3.Opstellen van de financieringsparagraaf bij de begroting

Jaarlijks

Medewerker Faciliteiten / Afdeling BVB

College / Gemeenteraad

4.Evaluatie treasuryactiviteiten in financieringsparagraaf van de jaarrekening

Jaarlijks

Medewerker Faciliteiten / Afdeling BVB

College / Gemeenteraad

5.Voortgang onderdelen financieringsparagraaf via de tussenrapportages (planning en controlcyclus)

Tenminste 2 maal per jaar

Medewerker Faciliteiten

College / Gemeenteraad

6.Informatie aan derden (toezichthouder en CBS)

Periodiek en bij afwijkingen

Comptabele

Derden

Inwerkingtreding

Artikel 18

Dit treasurystatuut treedt in werking met ingang van 01-01-2009.

Artikel 19

Dit statuut wordt aangehaald als ‘Treasurystatuut 2009’.

Aldus vastgesteld in de vergadering van het college van burgemeester en wethouders op 20 januari 2009.

Het college van burgemeester en wethouders voornoemd,

De secretaris, De burgemeester,

Bijlage artikel 13 Financiële verordening 2008

Het treasurystatuut is opgesteld binnen de kaders die door de raad zijn vastgesteld in de financiële verordening 2008 (artikel 13 financieringsfunctie).
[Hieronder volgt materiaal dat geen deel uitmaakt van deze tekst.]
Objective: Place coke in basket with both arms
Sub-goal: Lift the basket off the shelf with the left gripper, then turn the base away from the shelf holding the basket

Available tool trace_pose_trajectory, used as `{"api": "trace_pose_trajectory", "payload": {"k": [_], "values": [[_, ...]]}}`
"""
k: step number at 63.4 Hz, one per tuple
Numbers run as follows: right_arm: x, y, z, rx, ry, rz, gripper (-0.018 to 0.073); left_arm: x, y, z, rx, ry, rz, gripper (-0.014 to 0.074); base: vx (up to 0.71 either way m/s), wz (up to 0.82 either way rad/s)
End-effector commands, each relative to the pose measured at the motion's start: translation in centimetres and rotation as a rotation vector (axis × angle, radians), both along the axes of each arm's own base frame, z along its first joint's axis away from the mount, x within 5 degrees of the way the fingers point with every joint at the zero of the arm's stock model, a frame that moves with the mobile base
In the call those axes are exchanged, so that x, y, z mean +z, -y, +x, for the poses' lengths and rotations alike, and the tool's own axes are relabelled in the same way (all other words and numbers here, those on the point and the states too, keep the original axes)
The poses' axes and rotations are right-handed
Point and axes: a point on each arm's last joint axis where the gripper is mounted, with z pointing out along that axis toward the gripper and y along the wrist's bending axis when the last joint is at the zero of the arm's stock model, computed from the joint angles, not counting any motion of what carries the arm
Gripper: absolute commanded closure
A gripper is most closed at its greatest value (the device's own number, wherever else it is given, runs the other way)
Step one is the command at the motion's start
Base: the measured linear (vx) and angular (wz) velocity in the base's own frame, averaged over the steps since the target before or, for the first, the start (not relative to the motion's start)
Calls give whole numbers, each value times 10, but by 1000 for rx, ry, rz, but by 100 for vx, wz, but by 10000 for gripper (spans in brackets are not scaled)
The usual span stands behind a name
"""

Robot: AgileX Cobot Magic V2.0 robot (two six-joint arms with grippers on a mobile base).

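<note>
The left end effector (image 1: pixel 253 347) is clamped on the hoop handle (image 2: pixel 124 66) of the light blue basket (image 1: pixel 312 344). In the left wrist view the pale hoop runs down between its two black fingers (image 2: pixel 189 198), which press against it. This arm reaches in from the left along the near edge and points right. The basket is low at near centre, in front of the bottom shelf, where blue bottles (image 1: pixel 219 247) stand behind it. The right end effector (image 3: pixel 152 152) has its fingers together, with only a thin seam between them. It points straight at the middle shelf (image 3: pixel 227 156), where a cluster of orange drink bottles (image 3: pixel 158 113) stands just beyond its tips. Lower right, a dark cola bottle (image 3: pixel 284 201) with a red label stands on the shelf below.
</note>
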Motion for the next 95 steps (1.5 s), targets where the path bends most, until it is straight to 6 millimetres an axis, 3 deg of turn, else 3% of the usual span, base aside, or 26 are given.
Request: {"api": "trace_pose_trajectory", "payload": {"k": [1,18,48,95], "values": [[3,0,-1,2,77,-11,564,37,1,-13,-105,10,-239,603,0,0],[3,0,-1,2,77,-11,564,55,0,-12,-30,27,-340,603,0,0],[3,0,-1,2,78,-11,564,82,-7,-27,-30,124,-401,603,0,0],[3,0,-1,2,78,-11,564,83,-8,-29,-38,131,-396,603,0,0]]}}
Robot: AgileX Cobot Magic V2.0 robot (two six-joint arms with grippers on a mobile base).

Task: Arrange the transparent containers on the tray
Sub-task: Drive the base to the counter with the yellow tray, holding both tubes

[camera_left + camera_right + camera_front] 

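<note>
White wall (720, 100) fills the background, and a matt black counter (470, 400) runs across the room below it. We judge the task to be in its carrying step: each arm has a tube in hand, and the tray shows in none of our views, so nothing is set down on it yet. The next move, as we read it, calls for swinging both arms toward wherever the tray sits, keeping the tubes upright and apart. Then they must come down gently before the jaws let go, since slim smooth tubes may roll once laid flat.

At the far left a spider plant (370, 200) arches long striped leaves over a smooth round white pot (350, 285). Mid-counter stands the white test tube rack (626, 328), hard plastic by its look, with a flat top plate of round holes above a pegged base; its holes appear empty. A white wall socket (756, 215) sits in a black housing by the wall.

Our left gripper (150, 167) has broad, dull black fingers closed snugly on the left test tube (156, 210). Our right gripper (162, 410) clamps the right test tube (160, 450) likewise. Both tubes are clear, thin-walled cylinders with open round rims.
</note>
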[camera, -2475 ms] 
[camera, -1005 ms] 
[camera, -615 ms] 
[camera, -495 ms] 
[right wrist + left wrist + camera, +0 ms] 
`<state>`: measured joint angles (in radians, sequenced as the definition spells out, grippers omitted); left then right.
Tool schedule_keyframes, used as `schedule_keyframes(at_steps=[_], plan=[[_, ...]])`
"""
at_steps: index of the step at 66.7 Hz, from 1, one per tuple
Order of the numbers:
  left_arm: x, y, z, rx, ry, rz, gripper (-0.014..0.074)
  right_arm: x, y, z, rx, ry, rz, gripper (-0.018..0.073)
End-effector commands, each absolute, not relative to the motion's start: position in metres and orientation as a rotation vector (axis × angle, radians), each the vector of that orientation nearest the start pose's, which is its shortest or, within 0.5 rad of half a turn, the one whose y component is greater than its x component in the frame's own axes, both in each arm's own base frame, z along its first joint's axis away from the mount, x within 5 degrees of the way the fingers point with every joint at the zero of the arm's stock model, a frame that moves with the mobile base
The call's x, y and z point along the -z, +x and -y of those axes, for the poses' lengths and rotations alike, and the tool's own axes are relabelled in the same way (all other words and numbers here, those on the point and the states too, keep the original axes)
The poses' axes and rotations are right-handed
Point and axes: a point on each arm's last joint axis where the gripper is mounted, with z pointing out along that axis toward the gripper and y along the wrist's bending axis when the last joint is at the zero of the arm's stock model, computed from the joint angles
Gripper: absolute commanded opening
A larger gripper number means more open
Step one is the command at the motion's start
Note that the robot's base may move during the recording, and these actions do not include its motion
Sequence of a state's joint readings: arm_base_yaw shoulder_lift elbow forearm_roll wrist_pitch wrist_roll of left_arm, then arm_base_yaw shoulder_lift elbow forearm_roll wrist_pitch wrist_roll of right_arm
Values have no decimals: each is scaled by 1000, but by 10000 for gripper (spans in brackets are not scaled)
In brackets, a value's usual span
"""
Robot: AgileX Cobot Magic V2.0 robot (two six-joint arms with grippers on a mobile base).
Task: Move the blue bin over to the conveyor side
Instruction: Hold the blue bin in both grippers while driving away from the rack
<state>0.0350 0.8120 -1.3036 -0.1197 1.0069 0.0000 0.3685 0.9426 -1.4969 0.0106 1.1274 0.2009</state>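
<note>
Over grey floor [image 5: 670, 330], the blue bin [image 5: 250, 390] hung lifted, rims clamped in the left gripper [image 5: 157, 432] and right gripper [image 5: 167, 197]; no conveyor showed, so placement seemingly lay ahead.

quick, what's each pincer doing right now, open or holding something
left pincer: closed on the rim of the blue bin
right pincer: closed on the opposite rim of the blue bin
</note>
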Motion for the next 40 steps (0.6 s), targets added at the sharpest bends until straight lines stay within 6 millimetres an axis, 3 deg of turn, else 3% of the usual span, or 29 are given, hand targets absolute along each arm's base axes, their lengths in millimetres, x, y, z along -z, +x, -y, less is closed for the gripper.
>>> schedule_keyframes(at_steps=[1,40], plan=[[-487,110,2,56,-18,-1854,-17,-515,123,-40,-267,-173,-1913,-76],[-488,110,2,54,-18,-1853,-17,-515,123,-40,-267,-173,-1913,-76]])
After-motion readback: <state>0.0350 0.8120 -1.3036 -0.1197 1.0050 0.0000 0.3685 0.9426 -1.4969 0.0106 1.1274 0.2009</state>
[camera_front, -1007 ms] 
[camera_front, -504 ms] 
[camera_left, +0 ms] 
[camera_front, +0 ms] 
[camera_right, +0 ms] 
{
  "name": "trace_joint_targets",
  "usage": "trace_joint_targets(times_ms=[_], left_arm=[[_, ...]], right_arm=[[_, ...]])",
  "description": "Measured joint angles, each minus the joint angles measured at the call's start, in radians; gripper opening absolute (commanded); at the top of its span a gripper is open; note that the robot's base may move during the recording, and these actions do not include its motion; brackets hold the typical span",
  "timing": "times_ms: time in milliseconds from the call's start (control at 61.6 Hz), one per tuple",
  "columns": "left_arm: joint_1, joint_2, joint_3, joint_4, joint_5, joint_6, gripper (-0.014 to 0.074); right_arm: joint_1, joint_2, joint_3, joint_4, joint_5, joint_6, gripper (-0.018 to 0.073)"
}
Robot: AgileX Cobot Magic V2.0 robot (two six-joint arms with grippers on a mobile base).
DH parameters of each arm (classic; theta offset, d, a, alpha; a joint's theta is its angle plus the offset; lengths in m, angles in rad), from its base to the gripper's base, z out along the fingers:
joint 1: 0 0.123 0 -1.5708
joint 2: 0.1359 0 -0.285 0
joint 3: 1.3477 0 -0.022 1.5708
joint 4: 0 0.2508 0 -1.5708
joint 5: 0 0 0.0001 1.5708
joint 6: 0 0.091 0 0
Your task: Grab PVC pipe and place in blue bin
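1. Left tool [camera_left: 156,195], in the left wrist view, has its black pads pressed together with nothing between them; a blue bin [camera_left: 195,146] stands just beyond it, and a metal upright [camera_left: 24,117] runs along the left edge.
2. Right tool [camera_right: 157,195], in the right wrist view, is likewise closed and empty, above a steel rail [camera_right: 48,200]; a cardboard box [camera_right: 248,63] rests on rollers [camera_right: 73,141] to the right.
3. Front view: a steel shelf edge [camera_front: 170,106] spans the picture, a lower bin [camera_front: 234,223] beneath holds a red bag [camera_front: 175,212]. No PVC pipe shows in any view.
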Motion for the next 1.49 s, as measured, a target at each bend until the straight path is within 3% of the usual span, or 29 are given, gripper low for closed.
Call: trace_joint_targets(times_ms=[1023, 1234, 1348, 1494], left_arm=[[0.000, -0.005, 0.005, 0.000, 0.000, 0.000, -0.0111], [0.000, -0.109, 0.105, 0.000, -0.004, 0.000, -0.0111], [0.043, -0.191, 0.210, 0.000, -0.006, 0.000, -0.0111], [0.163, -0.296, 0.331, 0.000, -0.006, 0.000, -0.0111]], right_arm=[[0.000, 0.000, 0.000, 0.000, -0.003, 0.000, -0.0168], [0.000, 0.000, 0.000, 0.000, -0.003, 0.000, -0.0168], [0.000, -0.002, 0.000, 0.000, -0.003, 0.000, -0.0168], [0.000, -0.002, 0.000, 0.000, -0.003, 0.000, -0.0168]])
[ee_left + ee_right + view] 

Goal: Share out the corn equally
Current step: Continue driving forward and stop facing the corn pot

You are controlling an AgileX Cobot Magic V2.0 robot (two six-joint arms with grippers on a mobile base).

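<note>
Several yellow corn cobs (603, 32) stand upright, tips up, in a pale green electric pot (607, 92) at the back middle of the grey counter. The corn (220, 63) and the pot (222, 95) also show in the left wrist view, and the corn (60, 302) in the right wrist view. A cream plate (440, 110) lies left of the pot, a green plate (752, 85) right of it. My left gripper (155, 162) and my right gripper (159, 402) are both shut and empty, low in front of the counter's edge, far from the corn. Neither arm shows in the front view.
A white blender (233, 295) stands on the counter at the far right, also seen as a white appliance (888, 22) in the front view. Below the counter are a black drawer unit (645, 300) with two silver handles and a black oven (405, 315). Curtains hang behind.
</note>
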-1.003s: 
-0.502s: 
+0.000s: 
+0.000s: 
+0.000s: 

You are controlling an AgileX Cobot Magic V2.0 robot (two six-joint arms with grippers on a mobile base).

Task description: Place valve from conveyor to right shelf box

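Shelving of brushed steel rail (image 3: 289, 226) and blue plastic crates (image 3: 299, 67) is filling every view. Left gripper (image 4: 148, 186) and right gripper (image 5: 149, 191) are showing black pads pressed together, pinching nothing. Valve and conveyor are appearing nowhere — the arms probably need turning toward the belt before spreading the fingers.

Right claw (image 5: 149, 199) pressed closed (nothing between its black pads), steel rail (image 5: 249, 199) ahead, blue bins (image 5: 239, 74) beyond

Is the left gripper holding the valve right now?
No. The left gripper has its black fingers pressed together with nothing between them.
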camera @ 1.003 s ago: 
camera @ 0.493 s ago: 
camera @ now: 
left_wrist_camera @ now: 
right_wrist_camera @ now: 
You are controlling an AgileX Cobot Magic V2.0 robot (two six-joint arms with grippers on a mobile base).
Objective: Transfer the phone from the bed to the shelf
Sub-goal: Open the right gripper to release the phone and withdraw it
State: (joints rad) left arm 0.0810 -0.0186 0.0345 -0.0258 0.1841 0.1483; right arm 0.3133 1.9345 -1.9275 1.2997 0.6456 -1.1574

De kaders zijn als volgt:

Artikel 13. Financieringsfunctie

  • 1.

    Het college stelt tenminste eens in de vier jaar nadere (uitvoerings)richtlijnen vast voor het uitvoeren van de financieringsfunctie in een treasurystatuut.

  • 2.

    Het college zorgt bij het uitoefenen van de financieringsfunctie voor:

    • a.

      het aantrekken van voldoende financiële middelen en het uitzetten van overtollige gelden om de programma’s binnen de door de raad vastgestelde kaders van de begroting uit te voeren;

    • b.

      het beheersen van de risico’s verbonden aan de financieringsfunctie zoals renterisico’s, koersrisico’s en kredietrisico’s;

    • c.

      het beperken van de kosten van leningen en het bereiken van een voldoende rendement op uitzettingen;

    • d.

      het beperken van de interne verwerkingskosten en externe kosten bij het beheren van de geldstromen en financiële posities.

  • 3.

    Het college neemt bij het uitvoeren van de financieringsfunctie de volgende richtlijnen in acht:

    • a.

      Het uitzetten van overtollige geldmiddelen gebeurt uitsluitend bij financiële instellingen met minimaal een A rating afgegeven door tenminste één gezaghebbende rating agency, of bij instellingen voor wiens waardepapieren een solvabiliteitseis geldt van 0%;

    • b.

      Overtollige geldmiddelen worden uitsluitend uitgezet tegen vastrentende waarden, dan wel in producten waarbij de hoofdsom tenminste aan het einde van de looptijd nog in tact is en de looptijd gemaximeerd is tot 2 jaar;

    • c.

      Derivaten worden uitsluitend gebruikt voor het beperken van financiële risico’s;

    • d.

      Voor het aantrekken van financieringen met een looptijd langer dan 1 jaar worden tenminste 2 prijsopgaven bij verschillende financiële instellingen opgevraagd en vastgelegd;

    • e.

      Overeenkomsten voor het aangaan van leningen het uitzetten van geldmiddelen of het verlenen van garanties luiden in euro.

  • 4.

    Bij het uitzetten van middelen, het verstrekken van garanties en het aangaan van financiële participaties uithoofde van de publieke taak bedingt het college indien mogelijk zekerheden. Het college motiveert in zijn besluit het publieke belang van dergelijke uitzettingen van middelen, verstrekkingen van garanties en financiële participaties.